I don't know if I've mentioned this here — and apparently I'm too lazy to use the search function — but this year I planned to plant a garden.
(This was before Michelle Obama started hers. I'm not saying she copied me, but maybe we're both plugged into the same culture zeitgeist.)
First, I thought a container garden was the way to go. (I've got limited space and I found this handy web guide, coincidentally done by a friend of mine.)
Then another friend of mine pointed out that I might not have as much light as I think. And he was right. After careful study, it looks like any one spot near my house will only get about four hours of light and most vegetables need a nice round eight hours.
So I signed up for a community garden at Shelby Farms.
While I was waiting for the master gardeners or the county or whoever to plow the community plots and then stake them (you have to know where to plant), I went ahead and started some little seedlings on my windowsill.
They sprouted and looked cute and sat there on the sill for a week or so (or more) and still no Shelby Farms staking (which is totally fine; it's been raining a lot). So no planting for my seedlings.
But last weekend, some of them HAD to be moved. They were growing out of their little beds. I was still going to do a small container garden anyway, so I planted them in my little containers, hauled them into the front yard and dusted off my dirty palms with a nice "Good job" to myself.

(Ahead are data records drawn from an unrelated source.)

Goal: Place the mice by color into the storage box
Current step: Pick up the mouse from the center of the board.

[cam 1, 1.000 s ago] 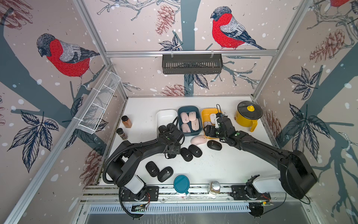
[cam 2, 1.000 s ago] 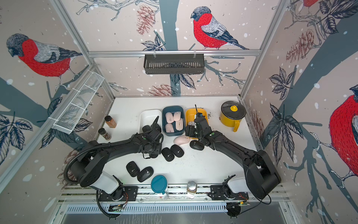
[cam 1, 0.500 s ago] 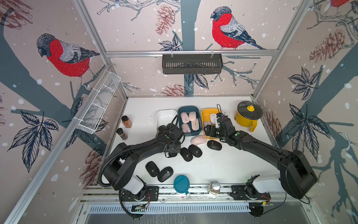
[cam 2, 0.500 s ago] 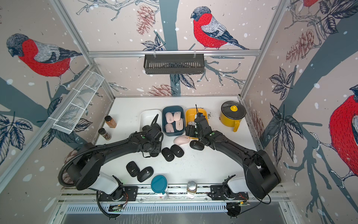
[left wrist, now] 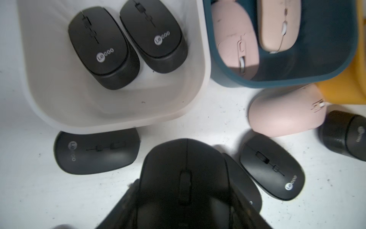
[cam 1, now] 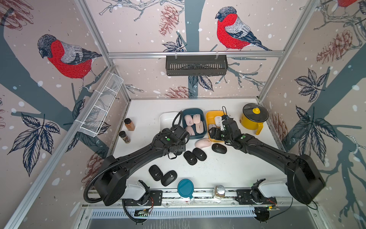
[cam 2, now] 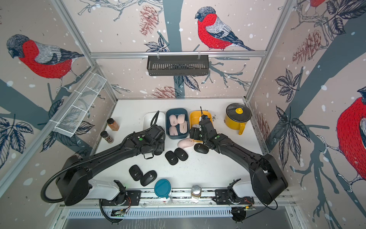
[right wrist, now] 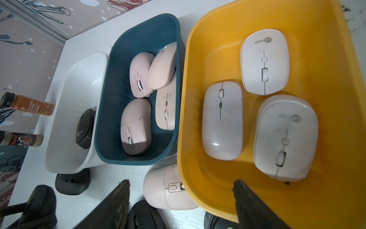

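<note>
Left gripper (left wrist: 185, 206) pinches a black mouse (left wrist: 184, 158) just nearside of the white bin (left wrist: 206, 59) holding two black mice (left wrist: 99, 45), right gripper (right wrist: 180, 182) gapes wide over the yellow bin (right wrist: 336, 99) near rim, three white mice (right wrist: 221, 119) inside, pink mice (right wrist: 136, 126) in the blue bin (right wrist: 142, 25).

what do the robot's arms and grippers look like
The left arm and right arm are matte black with chunky rounded joint housings. Each has a small green dot near the wrist and a white base block. A ribbed black hose loops along the left arm. The left gripper and right gripper are black too.
</note>
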You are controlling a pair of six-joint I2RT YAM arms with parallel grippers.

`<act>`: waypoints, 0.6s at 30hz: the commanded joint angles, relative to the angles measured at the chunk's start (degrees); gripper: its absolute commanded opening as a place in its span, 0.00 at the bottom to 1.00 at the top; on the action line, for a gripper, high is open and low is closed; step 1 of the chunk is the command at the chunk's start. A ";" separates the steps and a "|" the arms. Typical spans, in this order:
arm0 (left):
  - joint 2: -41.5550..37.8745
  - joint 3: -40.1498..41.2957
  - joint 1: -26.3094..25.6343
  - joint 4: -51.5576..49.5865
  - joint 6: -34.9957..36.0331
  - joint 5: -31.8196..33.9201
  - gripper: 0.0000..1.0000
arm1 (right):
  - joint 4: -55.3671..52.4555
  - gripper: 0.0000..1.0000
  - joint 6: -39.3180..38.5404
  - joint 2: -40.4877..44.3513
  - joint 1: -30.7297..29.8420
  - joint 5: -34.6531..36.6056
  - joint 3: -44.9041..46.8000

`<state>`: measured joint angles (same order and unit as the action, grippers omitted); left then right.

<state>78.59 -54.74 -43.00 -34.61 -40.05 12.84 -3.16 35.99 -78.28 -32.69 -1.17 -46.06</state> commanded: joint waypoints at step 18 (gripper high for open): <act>3.06 -12.76 8.46 5.96 9.88 6.72 0.57 | -2.17 0.82 -0.43 1.91 0.25 1.07 -2.29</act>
<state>80.51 -66.13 -35.73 -31.99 -32.53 18.46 -4.67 35.94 -76.62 -32.56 -1.08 -47.70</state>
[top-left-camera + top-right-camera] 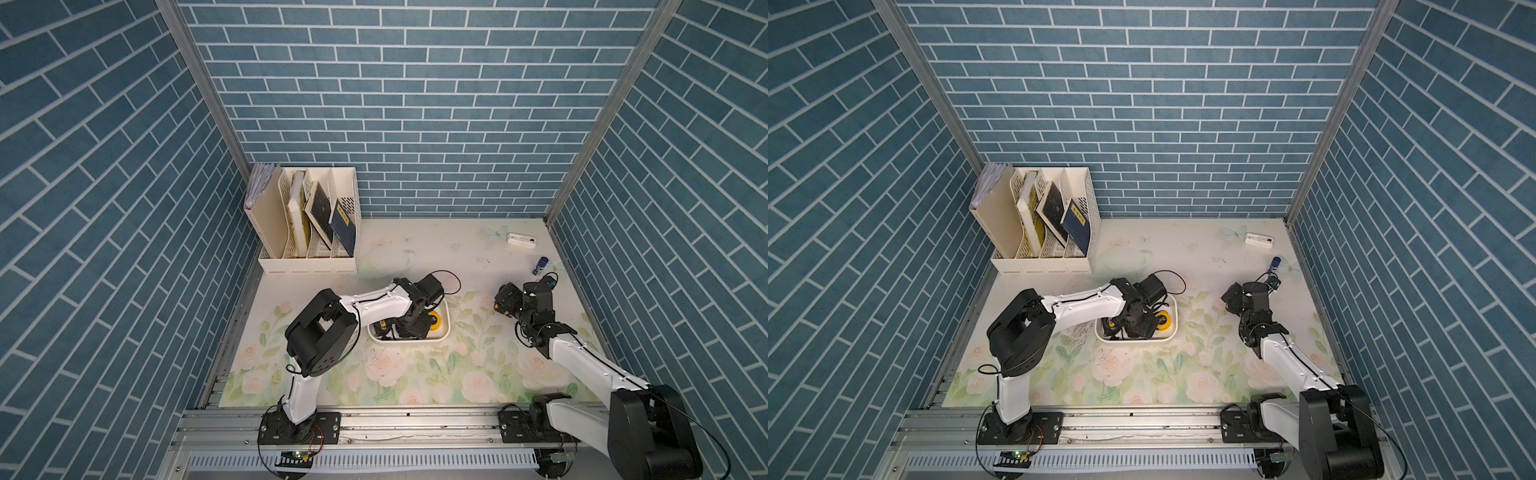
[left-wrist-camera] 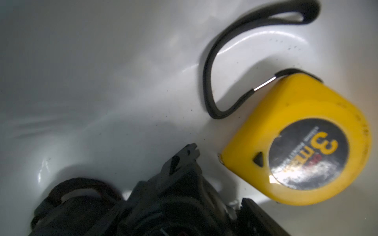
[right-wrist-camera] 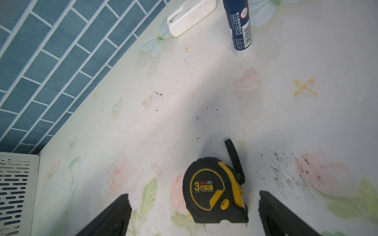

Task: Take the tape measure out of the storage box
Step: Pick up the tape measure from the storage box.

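Observation:
The storage box (image 1: 447, 328) is a shallow white tub at mid-table in both top views. On its floor lies a yellow tape measure (image 2: 296, 143) with a black wrist strap (image 2: 208, 81); it is also seen as tape measure (image 1: 435, 322). My left gripper (image 1: 411, 328) reaches down into the box beside it. Its jaws straddle a black and yellow tape measure (image 2: 173, 194), and one finger (image 2: 257, 216) stands just off that case. My right gripper (image 3: 193, 195) hovers open over the table. A third tape measure (image 3: 214, 190), black and yellow, lies between its fingers outside the box.
A cream perforated file organiser (image 1: 307, 224) with books stands at the back left. A white oblong device (image 1: 521, 241) and a blue glue stick (image 1: 540, 265) lie at the back right, beyond my right gripper. Blue brick walls enclose three sides.

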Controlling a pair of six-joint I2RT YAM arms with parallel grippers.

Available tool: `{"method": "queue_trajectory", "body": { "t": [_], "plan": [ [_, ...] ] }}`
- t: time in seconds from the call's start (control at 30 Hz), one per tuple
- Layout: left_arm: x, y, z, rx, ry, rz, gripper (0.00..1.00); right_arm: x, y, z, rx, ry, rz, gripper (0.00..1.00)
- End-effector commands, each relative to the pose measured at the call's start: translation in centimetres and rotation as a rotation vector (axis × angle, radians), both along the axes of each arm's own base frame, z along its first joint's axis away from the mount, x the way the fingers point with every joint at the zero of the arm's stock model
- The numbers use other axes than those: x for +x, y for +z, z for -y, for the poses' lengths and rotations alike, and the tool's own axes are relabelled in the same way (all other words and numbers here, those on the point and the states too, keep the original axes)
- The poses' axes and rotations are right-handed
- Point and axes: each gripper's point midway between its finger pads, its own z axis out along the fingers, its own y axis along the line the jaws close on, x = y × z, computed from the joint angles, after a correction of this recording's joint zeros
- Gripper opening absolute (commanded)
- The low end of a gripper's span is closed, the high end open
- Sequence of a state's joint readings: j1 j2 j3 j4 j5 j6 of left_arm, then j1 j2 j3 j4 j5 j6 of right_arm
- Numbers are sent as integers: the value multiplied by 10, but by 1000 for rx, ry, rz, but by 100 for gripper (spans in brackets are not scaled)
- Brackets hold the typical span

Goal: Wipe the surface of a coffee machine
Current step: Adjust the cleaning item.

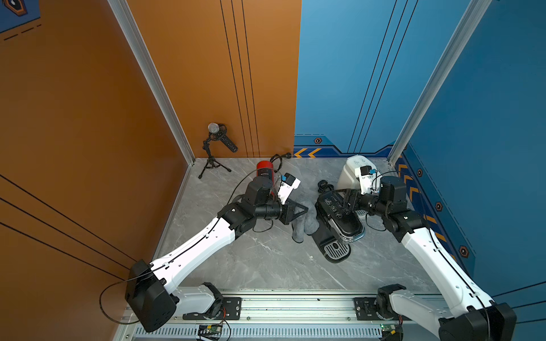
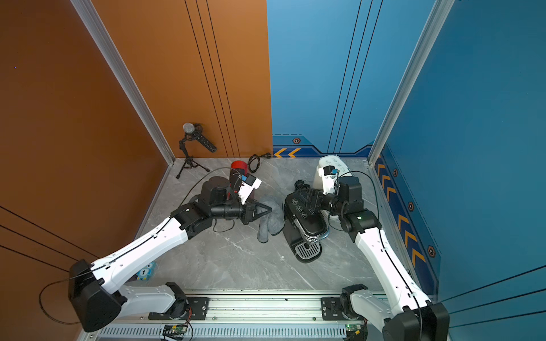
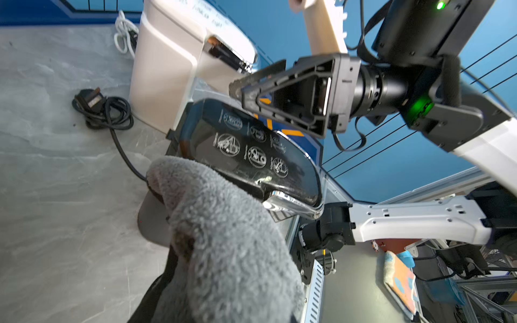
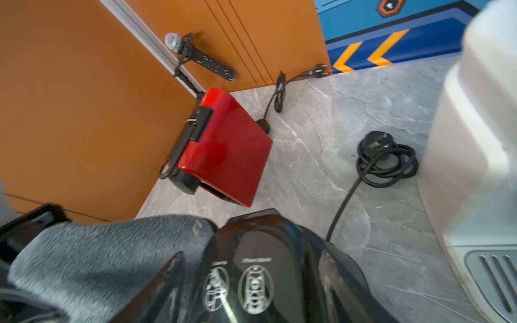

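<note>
The black coffee machine (image 1: 336, 220) (image 2: 304, 220) stands on the grey surface (image 1: 266, 259), a bit right of the middle. Its drip tray faces the rail where my arms are mounted. The grey cloth (image 1: 304, 224) (image 2: 270, 221) is right up against its left side. In the left wrist view the cloth (image 3: 223, 237) touches the edge of the glossy top with the white icons.

My left tool (image 1: 304, 210) (image 2: 267, 210) is clenched on the cloth, and most of the fabric hangs down from it onto the surface. My right tool (image 1: 347, 200) (image 2: 311, 199) is spread wide and gripping nothing. It sits over the machine's top panel, and from the left wrist you can see it (image 3: 237, 88) just above the icons. Can't tell if it's actually touching.

Further out, a coiled black cord (image 1: 325, 186) lies just behind the machine and a white machine (image 1: 350, 168) sits in the back right corner. There's a red machine (image 1: 264, 168) behind my left wrist and a mic (image 1: 213, 128) on a little tripod in the back left corner.
</note>
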State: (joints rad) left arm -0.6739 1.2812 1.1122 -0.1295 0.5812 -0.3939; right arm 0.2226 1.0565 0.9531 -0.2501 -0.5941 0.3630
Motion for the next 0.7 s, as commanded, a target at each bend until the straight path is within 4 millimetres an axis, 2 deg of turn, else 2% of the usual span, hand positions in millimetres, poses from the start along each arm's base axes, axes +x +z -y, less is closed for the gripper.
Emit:
{"method": "queue_trajectory", "body": {
  "t": [0.0,0.1,0.27,0.5,0.57,0.67],
  "plan": [
    [4,29,10,-106,-40,45,0,-32,35,-28,63,183,90,82],
    [7,38,17,-127,-66,46,0,-50,42,-44,74,261,94,85],
    [8,56,23,-174,-95,56,0,-68,45,-66,74,354,110,88],
    [-2,81,30,-252,-160,47,0,-72,43,-91,25,407,126,86],
    [-6,83,32,-257,-178,38,0,-69,47,-93,13,388,147,80],
    [-8,81,31,-257,-187,27,0,-67,51,-95,7,372,174,48]
  ]
}}
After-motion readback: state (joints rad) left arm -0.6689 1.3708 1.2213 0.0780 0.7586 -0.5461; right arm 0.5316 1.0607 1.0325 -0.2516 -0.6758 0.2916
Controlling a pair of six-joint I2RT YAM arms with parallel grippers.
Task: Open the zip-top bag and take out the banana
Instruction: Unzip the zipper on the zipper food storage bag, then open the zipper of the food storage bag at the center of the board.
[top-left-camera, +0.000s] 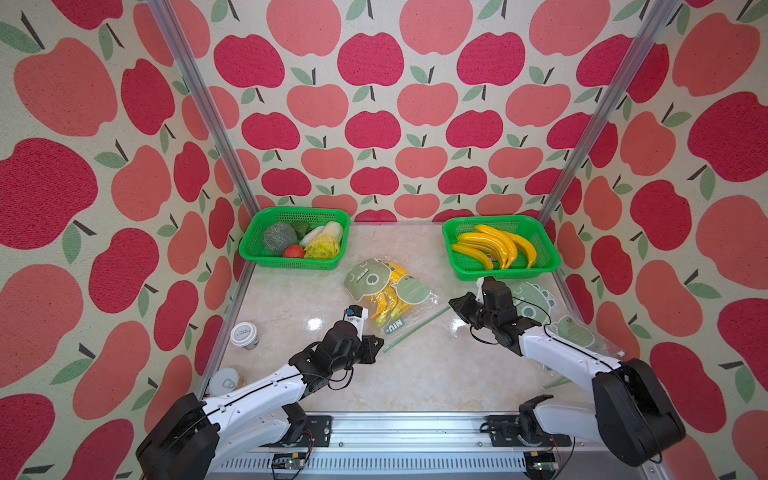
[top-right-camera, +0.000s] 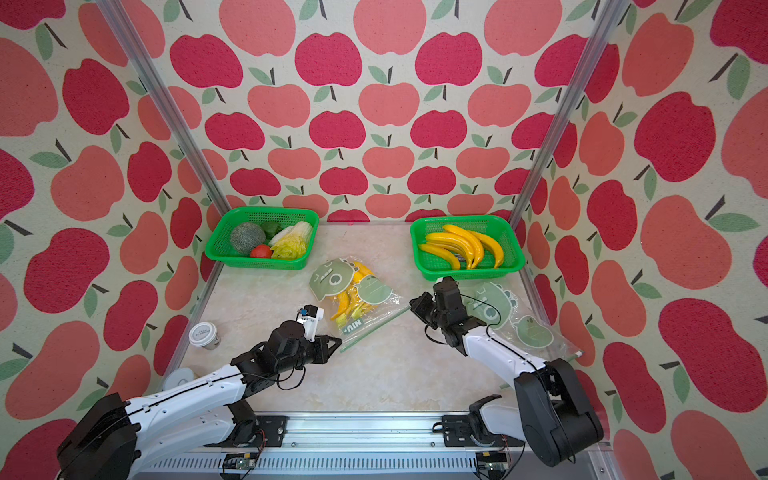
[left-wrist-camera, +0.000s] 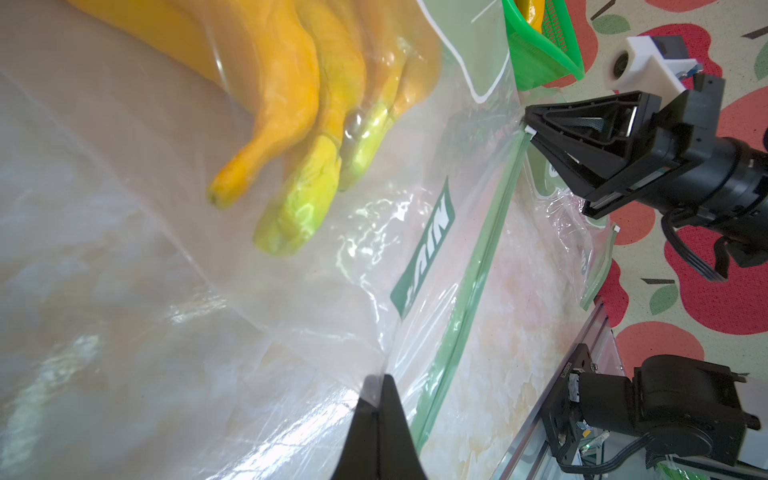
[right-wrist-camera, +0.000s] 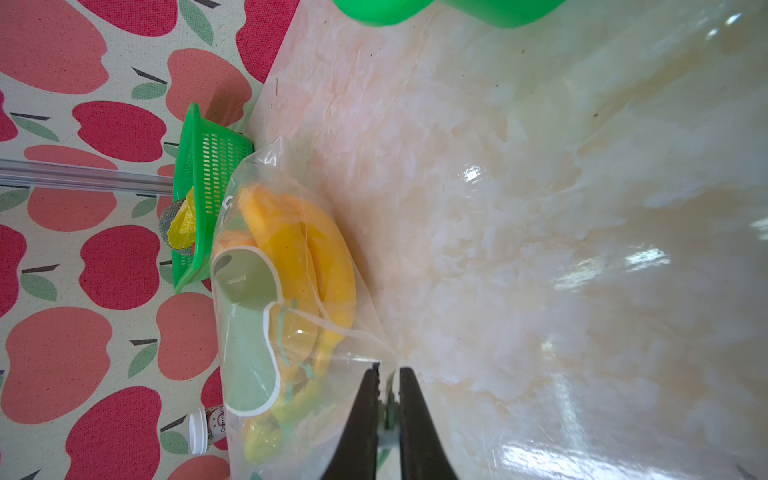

And then yesterday night, I came home well past dark and glanced at my containers to see ... nothing. I peered closer (and held up my phone as a flashlight) and all my previously cute, healthy seedlings looked raggedy and sad.
I checked them out again this morning and they looked even worse than I thought in the harsh light of day. It looked like they had been chewed up and spit out.
So, round one goes to the squirrels/chipmunks/birds/feral cats/neighbors. But, as Stephen Colbert says, you're on notice.